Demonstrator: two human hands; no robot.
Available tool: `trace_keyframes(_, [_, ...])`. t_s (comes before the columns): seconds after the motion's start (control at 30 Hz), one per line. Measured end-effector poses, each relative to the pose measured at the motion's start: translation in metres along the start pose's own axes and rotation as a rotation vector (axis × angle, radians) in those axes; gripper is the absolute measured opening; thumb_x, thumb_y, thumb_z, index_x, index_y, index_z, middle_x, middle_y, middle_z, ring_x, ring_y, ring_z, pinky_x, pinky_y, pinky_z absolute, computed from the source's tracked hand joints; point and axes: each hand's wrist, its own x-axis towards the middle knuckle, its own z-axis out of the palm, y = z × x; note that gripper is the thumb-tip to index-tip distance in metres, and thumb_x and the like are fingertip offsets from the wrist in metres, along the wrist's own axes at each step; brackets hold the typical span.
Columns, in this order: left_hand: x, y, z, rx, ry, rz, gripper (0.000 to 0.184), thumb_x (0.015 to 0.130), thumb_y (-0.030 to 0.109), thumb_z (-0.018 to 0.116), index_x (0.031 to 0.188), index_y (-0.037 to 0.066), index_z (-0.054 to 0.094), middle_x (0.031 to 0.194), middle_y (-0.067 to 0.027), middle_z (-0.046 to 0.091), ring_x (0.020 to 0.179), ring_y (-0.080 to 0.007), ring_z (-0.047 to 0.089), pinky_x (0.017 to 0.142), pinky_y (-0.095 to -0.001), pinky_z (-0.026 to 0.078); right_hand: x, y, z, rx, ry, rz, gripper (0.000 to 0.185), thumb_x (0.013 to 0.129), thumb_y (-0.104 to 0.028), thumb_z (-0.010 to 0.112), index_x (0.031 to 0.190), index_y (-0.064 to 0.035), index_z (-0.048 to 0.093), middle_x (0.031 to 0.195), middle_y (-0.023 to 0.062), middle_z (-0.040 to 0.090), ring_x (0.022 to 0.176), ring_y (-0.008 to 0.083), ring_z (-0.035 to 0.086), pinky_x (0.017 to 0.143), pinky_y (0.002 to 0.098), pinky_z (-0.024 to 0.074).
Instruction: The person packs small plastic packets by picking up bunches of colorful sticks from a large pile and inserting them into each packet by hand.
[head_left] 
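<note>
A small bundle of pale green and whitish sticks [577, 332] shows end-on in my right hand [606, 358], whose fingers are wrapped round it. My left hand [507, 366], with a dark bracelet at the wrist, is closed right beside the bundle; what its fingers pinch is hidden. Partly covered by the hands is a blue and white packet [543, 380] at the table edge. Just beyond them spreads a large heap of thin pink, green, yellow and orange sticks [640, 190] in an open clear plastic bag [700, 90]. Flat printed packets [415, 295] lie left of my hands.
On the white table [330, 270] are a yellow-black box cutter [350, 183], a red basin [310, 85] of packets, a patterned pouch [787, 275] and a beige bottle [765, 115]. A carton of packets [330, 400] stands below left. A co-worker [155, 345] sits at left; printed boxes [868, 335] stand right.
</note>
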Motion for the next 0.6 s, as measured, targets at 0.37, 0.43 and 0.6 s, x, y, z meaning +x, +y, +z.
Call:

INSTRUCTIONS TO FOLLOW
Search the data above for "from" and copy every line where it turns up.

WRITTEN RESPONSE
Available tool: `trace_keyframes(_, [_, ...])`. t_s (comes before the columns): seconds after the motion's start (control at 30 Hz), one per line. Measured end-effector poses, each relative to the pose measured at the motion's start: translation in metres along the start pose's own axes and rotation as a rotation vector (axis × angle, radians) in those axes; gripper is the absolute measured opening; thumb_x, thumb_y, thumb_z, index_x, index_y, index_z, middle_x, middle_y, middle_z, ring_x, ring_y, ring_z, pinky_x, pinky_y, pinky_z absolute, computed from the source's tracked hand joints; point and axes: each hand's wrist, its own x-axis towards the middle knuckle, its own z-axis out of the palm, y = z × x; note that gripper is the thumb-tip to index-tip distance in metres, and thumb_x and the like are fingertip offsets from the wrist in metres, along the wrist's own axes at each step; brackets hold the typical span.
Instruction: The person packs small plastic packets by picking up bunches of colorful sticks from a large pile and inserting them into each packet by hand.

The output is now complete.